You’ll have to read it to find out.
The Casual Vacancy by JK Rowling (Books 2023, 10) 📚
To tide me over until the new Strike book comes out (in just under two months) I suddenly decided to reread JK’s single non-pseudonymous, non-magical book. It’s over a decade old now, which is kind of hard to believe.
And it’s still bloody heartbreaking. How she can make us feel so much for so many flawed characters (but especially one or two) in so few words, never stops amazing me.
It’s a slice of small-town England, in which a parish council member dies, leaving the titular vacancy. And all that proceeds from that. It shouldn’t be as compelling as it is, based on that description. But there you go.
Barbie, 2023 - ★★★★½
Best musical moment for me: ‘Closer to Fine’ by the Indigo Girls, repeatedly. That was unexpected.
And overall, it’s a great movie.
Oppenheimer, 2023 - ★★★★
I’ve never seen the Hackney Picturehouse as busy as it was when we arrived last night. A rainy Monday in July, and it was packed. The Barbenheimer effect, of course. But I was there on the first weekend of Black Panther, I was at the opening night of the last Star Wars movie… Neither was as busy as this.
Oppenheimer was incredible.

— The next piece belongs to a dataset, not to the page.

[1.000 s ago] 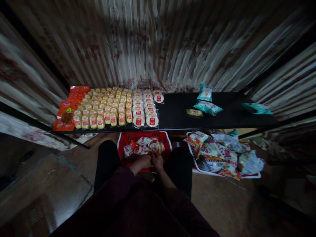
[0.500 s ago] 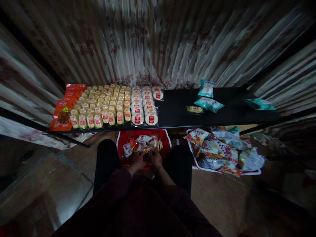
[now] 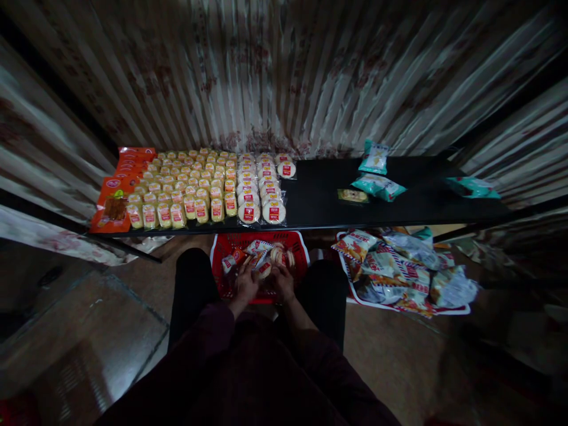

Hard to make out the dialogue, at times, of course, You expect that from Nolan, and we've maybe got worse at listening to screened entertainment, due to nearly always having the subtitles on at home.
But I didn't feel I missed anything too significant.Oppenheimer's story is quite incredible. I had the vague impression, since I knew only that he'd been instrumental in the Manhattan project, that he was more experimenter than theoretician, maybe an engineer, rather than a physicist. But it turns out (assuming the film and the book it's based on are right) that he was very much a theoretical physicist — even theorising about black holes — and very much not an experimentalist.
Later 'more politician now than scientist', as one of the many other characters says. And those other characters: so many names from the history of physics, many with parts so small you don't even realise they were there till you look at the cast list. Feynman, for example.
Heisenberg (I didn't know his politics were so uncertain); Bohr. Einstein, obviously, though he wasn't involved in the Manhattan Project.
Artistic license: how far were they from the trinity bomb, the initial test detonation? The longest distance they mentioned was twenty miles, for the longest-distance observers, and the closest 1000 yards. That must have been the blast radius, though: there's no way anyone was that close!
But as represented, the time between the light and the sound seemed ridiculously long. It created quite a chilling effect, though: I may never have experienced such a silence in a cinema.
Good film, would watch again. Preferably with subtititles.
Falling for Figaro, 2020 - ★★
A woman gives up her high-paid fund-management job in London to try to become an opera singer. You could probably write the rest.
This was what you might call a slight movie. It has some feeling of being a romcom, without much of either rom or com.
It was moderately funny in places. It has Joanna Lumley as a faded opera diva now teaching in the Scottish Highlands, after all.